Os navios começaram a atravessar o Estreito de Ormuz ao abrigo de um novo plano da agência marítima das Nações Unidas destinado a retirar embarcações que ficaram retidas devido ao conflito na região.
“Os navios já começaram a passar ao abrigo deste plano”, afirmou na quarta-feira a Organização Marítima Internacional (OMI), recusando-se a fornecer detalhes sobre as embarcações que já efetuaram a travessia.
A iniciativa, cuja conclusão demorou vários meses, permitirá que centenas de navios com cerca de 11.000 marítimos retidos no Golfo possam navegar através do Estreito de Ormuz, informou a OMI na terça-feira.
Pelo menos dois navios graneleiros e um cargueiro atravessaram o estreito ao abrigo do plano nas últimas 12 horas, segundo dados de rastreamento marítimo da LSEG divulgados na quarta-feira.
De acordo com dados da LSEG e da MarineTraffic, analisados pela Reuters, pelo menos outros 35 navios comerciais — sobretudo graneleiros, cargueiros e navios porta-contentores — preparavam-se para atravessar o estreito.
Estas embarcações são navios comerciais de menor dimensão, incluindo cinco pequenos petroleiros, navios costeiros e rebocadores, segundo a análise dos navios que aguardavam autorização para partir.

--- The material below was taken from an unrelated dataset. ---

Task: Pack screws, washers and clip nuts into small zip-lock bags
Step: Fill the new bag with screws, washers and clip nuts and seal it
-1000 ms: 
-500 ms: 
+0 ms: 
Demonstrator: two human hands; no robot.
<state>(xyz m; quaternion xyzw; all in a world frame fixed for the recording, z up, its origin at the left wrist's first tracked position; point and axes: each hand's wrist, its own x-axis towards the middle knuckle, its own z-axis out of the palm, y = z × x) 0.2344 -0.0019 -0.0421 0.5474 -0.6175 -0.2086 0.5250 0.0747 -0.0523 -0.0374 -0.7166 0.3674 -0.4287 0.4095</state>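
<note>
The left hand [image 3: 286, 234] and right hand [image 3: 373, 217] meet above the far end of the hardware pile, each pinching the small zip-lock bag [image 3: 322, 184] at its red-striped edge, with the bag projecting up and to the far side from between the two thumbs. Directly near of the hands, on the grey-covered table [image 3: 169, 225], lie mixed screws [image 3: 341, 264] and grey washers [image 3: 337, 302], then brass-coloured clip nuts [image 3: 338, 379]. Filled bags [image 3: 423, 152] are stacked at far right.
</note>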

Ao abrigo do plano, que a OMI afirmou só ter sido possível implementar após os Estados Unidos e o Irão terem alcançado um quadro de cessar-fogo, os navios poderão utilizar duas rotas de saída: uma rota a norte, através de águas iranianas, e uma rota a sul, através de “águas coordenadas pelo Sultanato de Omã e pelos Estados Unidos”.

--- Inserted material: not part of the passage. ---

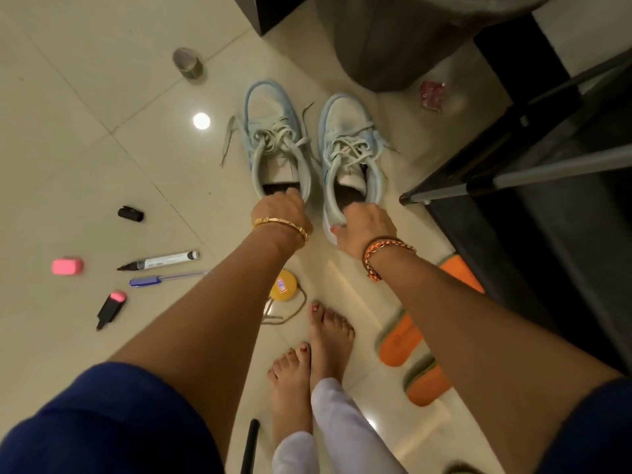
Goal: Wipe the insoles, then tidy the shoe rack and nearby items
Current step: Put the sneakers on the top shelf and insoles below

“Os navios devem aguardar instruções antes de avançarem”
“Os navios devem aguardar instruções antes de prosseguirem a viagem”, referiu a OMI numa nota sobre o plano divulgada na quarta-feira.
“A concentração excessiva de embarcações na zona de espera apenas resultará na necessidade de suspender novas autorizações, por razões de segurança da navegação.”
Nas últimas semanas, as forças armadas norte-americanas lançaram uma missão destinada a ajudar os navios a sair do estreito.
A 14 de junho, o Irão e os Estados Unidos anunciaram ter alcançado um entendimento composto por 14 pontos, mediado pelo Paquistão, com o objectivo de pôr fim à guerra e resolver as divergências pendentes através do diálogo e da negociação.
O memorando entrou em vigor a 18 de junho, após ter sido assinado eletronicamente pelo Presidente iraniano, Masoud Pezeshkian, e pelo Presidente norte-americano, Donald Trump.
O acordo inclui disposições relacionadas com o fim da guerra, incluindo no Líbano, a reabertura do Estreito de Ormuz e o levantamento do bloqueio naval imposto pelos Estados Unidos ao Irão.